──────── Records provided

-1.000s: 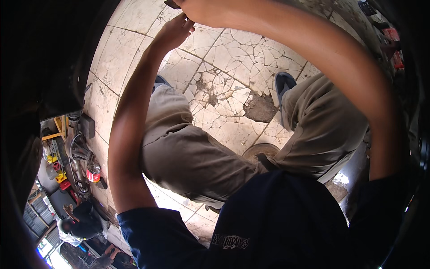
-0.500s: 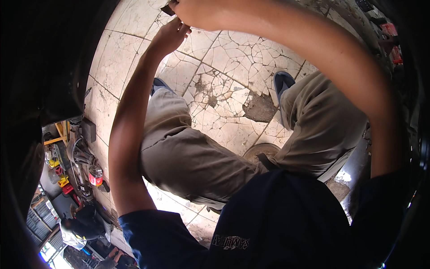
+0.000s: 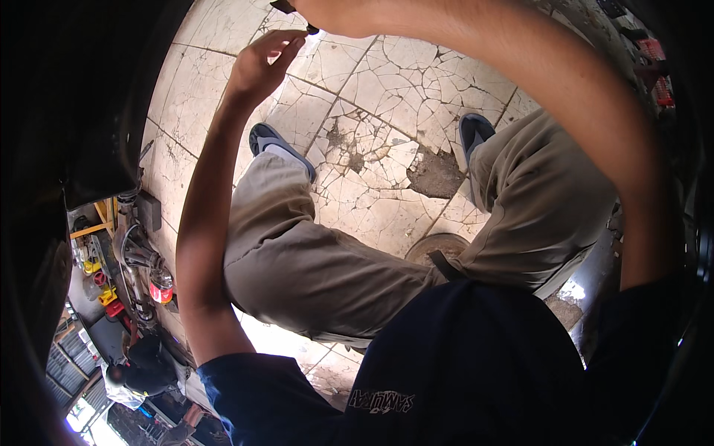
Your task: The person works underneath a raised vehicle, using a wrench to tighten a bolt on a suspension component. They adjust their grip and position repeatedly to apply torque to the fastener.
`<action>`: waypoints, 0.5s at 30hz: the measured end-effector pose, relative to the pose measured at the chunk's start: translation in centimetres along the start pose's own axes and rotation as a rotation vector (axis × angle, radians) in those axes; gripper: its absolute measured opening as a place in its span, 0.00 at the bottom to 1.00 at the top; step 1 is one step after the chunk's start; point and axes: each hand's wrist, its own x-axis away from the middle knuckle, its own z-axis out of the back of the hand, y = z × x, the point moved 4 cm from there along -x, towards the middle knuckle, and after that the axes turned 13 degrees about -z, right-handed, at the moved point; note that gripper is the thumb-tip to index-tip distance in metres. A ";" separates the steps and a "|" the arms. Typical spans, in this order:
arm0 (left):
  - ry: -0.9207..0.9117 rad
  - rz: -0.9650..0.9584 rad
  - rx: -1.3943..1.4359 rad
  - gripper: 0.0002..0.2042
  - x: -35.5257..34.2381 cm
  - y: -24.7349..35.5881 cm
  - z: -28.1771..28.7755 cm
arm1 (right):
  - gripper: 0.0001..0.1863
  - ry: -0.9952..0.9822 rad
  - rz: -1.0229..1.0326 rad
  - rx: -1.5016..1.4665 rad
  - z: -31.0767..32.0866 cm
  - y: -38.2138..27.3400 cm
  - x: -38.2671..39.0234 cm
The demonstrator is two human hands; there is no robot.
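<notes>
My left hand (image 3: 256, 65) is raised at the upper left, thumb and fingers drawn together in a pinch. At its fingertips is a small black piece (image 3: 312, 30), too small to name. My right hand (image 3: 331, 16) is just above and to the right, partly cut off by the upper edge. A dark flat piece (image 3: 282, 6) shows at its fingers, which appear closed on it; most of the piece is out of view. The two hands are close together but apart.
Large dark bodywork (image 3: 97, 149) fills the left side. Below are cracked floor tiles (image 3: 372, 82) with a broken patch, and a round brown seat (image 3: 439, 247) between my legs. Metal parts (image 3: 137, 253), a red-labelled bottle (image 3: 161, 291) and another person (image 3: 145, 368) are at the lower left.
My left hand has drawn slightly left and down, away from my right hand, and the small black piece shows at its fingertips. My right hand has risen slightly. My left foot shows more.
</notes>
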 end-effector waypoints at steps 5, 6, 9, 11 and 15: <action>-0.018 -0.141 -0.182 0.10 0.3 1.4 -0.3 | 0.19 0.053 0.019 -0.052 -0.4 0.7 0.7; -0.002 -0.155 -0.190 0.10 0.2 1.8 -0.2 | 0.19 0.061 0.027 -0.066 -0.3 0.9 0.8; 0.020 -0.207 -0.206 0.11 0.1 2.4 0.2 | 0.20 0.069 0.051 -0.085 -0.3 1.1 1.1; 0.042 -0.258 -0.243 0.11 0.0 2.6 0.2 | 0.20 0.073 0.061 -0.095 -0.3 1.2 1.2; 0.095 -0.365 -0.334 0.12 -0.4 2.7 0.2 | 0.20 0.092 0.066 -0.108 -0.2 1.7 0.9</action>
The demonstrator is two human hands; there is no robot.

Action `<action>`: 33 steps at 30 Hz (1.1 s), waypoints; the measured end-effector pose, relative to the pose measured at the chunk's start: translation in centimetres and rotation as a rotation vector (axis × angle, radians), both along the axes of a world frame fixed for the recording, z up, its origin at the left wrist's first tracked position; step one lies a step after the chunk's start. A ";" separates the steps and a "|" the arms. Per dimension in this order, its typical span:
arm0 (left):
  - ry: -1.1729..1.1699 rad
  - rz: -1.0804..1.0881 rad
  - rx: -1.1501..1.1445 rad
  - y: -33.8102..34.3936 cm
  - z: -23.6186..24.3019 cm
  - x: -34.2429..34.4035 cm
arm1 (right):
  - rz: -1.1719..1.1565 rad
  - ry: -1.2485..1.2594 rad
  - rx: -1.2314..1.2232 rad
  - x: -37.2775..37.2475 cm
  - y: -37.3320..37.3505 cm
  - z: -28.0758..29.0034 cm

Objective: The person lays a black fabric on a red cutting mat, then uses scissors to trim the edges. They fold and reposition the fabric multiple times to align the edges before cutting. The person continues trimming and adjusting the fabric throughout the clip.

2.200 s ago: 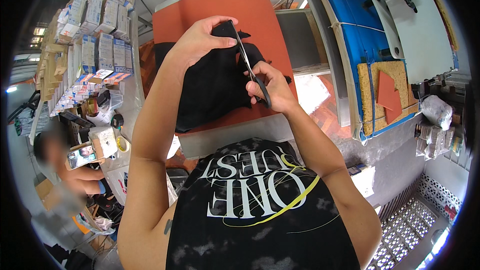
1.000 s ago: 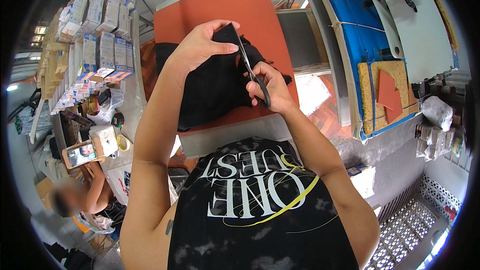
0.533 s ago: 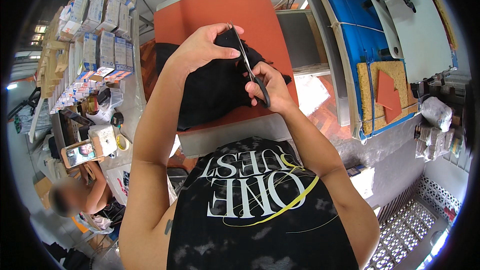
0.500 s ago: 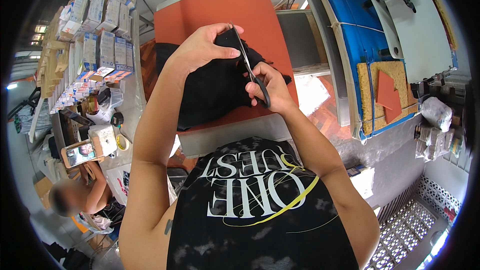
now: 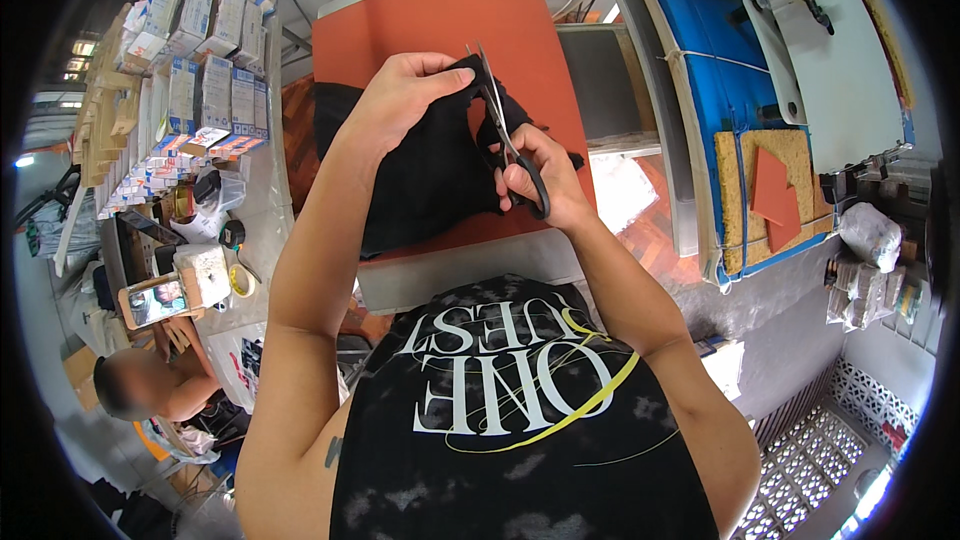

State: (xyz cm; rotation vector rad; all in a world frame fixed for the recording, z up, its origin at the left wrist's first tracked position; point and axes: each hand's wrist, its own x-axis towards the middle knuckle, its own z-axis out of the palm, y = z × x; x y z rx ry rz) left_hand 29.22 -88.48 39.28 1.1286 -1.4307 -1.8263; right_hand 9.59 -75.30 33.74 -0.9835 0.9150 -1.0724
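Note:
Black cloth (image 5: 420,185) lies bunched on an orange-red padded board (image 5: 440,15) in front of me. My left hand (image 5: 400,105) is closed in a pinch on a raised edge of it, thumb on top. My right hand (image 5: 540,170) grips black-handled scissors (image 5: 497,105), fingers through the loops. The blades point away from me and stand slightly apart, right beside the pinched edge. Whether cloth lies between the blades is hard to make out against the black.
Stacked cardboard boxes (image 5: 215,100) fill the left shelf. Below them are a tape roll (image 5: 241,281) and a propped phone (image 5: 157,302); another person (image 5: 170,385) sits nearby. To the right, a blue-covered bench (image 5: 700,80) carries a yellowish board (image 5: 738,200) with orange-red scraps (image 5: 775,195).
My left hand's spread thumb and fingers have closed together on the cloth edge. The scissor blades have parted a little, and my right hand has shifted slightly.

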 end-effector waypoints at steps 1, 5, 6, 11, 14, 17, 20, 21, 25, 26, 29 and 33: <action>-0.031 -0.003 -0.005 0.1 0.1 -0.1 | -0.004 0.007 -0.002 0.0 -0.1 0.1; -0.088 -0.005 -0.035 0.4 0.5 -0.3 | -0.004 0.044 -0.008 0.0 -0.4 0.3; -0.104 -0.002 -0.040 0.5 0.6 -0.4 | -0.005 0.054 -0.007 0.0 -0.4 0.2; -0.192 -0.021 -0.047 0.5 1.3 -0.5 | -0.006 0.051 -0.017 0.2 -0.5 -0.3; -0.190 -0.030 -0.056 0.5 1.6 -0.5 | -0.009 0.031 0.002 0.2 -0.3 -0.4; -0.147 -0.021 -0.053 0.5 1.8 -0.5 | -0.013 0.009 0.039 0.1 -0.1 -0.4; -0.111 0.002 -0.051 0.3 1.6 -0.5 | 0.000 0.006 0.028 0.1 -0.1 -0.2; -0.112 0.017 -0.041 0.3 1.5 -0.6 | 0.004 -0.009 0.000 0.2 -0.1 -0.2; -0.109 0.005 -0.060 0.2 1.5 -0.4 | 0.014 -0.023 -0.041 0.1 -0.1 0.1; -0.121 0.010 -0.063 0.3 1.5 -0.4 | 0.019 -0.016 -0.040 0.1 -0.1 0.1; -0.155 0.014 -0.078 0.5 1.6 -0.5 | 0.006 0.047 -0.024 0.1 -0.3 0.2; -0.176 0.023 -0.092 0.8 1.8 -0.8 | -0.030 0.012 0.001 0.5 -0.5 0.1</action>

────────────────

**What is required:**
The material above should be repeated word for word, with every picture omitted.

**Solution:**
-1.000s: 
-0.500s: 
+0.000s: 
Your task: The person works underneath a raised vehicle, using a wrench to tighten a bolt on a suspension component. They adjust their grip and position repeatedly to apply torque to the fastener.
`<action>`: waypoints, 0.5s at 30hz: the measured end-effector pose, relative to the pose measured at the chunk's start: translation in centimetres along the start pose's own axes and rotation as a rotation vector (axis × angle, radians) in those axes; gripper: its absolute measured opening as a place in its span, 0.00 at the bottom to 1.00 at the top; step 1 is one step after the chunk's start; point and axes: each hand's wrist, its own x-axis away from the middle knuckle, its own z-axis out of the back of the hand, y = z × x, the point moved 4 cm from there along -x, towards the middle knuckle, and after that the axes turned 13 degrees about -z, right-handed, at the moved point; note that gripper is the thumb-tip to index-tip distance in metres. A ";" separates the steps and a "|" the arms. Typical spans, in this order:
arm0 (left):
  - ry: -0.9207..0.9117 rad
  - rz: -0.9650..0.9584 rad
  - rx: -1.3943..1.4359 rad
  - gripper: 0.0002..0.2042
  - x: -35.5257..34.2381 cm
  - y: -24.7349..35.5881 cm
  - z: -28.1771..28.7755 cm
arm1 (right):
  - gripper: 0.0001..0.1863
  - ry: -0.9952..0.9822 rad
  - rz: -1.0229..1.0326 rad
  - rx: -1.5016..1.4665 rad
  - z: -31.0767..32.0866 cm
  - y: -38.2138..27.3400 cm
  - x: -38.2671..39.0234 cm
The demonstrator is two human hands; there is no robot.
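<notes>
My left hand (image 3: 256, 65) is raised at the upper left, thumb and fingers drawn together in a pinch. At its fingertips is a small black piece (image 3: 312, 30), too small to name. My right hand (image 3: 331, 16) is just above and to the right, partly cut off by the upper edge. A dark flat piece (image 3: 282, 6) shows at its fingers, which appear closed on it; most of the piece is out of view. The two hands are close together but apart.
Large dark bodywork (image 3: 97, 149) fills the left side. Below are cracked floor tiles (image 3: 372, 82) with a broken patch, and a round brown seat (image 3: 439, 247) between my legs. Metal parts (image 3: 137, 253), a red-labelled bottle (image 3: 161, 291) and another person (image 3: 145, 368) are at the lower left.
My left hand has drawn slightly left and down, away from my right hand, and the small black piece shows at its fingertips. My right hand has risen slightly. My left foot shows more.
</notes>
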 end-effector waypoints at steps 5, 6, 9, 11 and 15: <action>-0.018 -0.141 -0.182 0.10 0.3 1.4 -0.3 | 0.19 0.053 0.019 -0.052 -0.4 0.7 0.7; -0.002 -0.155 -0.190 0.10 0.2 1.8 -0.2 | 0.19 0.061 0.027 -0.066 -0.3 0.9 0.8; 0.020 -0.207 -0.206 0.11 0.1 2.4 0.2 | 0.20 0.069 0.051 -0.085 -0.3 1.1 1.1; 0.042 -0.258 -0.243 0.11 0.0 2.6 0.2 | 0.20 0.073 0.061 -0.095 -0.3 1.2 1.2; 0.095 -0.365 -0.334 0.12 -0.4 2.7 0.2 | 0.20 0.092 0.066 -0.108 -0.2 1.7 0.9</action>
The demonstrator is two human hands; there is no robot.

Action `<action>`: 33 steps at 30 Hz (1.1 s), waypoints; the measured end-effector pose, relative to the pose measured at the chunk's start: translation in centimetres and rotation as a rotation vector (axis × angle, radians), both along the axes of a world frame fixed for the recording, z up, its origin at the left wrist's first tracked position; step one lies a step after the chunk's start. A ";" separates the steps and a "|" the arms. Per dimension in this order, its typical span:
arm0 (left):
  - ry: -1.1729..1.1699 rad
  - rz: -1.0804..1.0881 rad
  - rx: -1.1501..1.1445 rad
  - y: -33.8102..34.3936 cm
  - z: -23.6186..24.3019 cm
  - x: -34.2429..34.4035 cm
arm1 (right):
  - rz: -1.1719..1.1565 rad
  - ry: -1.2485..1.2594 rad
  - rx: -1.2314..1.2232 rad
  - x: -37.2775..37.2475 cm
  - y: -37.3320..37.3505 cm
  - z: -28.0758..29.0034 cm

Objective: The person lays a black fabric on a red cutting mat, then uses scissors to trim the edges. They fold and reposition the fabric multiple times to align the edges before cutting. The person continues trimming and adjusting the fabric throughout the clip.

2.200 s ago: 
1.000 s ago: 
0.533 s ago: 
0.500 s ago: 
now: 

State: (xyz cm; rotation vector rad; all in a world frame fixed for the recording, z up, its origin at the left wrist's first tracked position; point and axes: each hand's wrist, its own x-axis towards the middle knuckle, its own z-axis out of the palm, y = z × x; x y z rx ry rz) left_hand 29.22 -88.48 39.28 1.1286 -1.4307 -1.8263; right_hand 9.59 -75.30 33.74 -0.9835 0.9150 -1.0724
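Note:
Black cloth (image 5: 420,185) lies bunched on an orange-red padded board (image 5: 440,15) in front of me. My left hand (image 5: 400,105) is closed in a pinch on a raised edge of it, thumb on top. My right hand (image 5: 540,170) grips black-handled scissors (image 5: 497,105), fingers through the loops. The blades point away from me and stand slightly apart, right beside the pinched edge. Whether cloth lies between the blades is hard to make out against the black.
Stacked cardboard boxes (image 5: 215,100) fill the left shelf. Below them are a tape roll (image 5: 241,281) and a propped phone (image 5: 157,302); another person (image 5: 170,385) sits nearby. To the right, a blue-covered bench (image 5: 700,80) carries a yellowish board (image 5: 738,200) with orange-red scraps (image 5: 775,195).
My left hand's spread thumb and fingers have closed together on the cloth edge. The scissor blades have parted a little, and my right hand has shifted slightly.
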
 end-effector waypoints at steps 1, 5, 6, 11, 14, 17, 20, 21, 25, 26, 29 and 33: <action>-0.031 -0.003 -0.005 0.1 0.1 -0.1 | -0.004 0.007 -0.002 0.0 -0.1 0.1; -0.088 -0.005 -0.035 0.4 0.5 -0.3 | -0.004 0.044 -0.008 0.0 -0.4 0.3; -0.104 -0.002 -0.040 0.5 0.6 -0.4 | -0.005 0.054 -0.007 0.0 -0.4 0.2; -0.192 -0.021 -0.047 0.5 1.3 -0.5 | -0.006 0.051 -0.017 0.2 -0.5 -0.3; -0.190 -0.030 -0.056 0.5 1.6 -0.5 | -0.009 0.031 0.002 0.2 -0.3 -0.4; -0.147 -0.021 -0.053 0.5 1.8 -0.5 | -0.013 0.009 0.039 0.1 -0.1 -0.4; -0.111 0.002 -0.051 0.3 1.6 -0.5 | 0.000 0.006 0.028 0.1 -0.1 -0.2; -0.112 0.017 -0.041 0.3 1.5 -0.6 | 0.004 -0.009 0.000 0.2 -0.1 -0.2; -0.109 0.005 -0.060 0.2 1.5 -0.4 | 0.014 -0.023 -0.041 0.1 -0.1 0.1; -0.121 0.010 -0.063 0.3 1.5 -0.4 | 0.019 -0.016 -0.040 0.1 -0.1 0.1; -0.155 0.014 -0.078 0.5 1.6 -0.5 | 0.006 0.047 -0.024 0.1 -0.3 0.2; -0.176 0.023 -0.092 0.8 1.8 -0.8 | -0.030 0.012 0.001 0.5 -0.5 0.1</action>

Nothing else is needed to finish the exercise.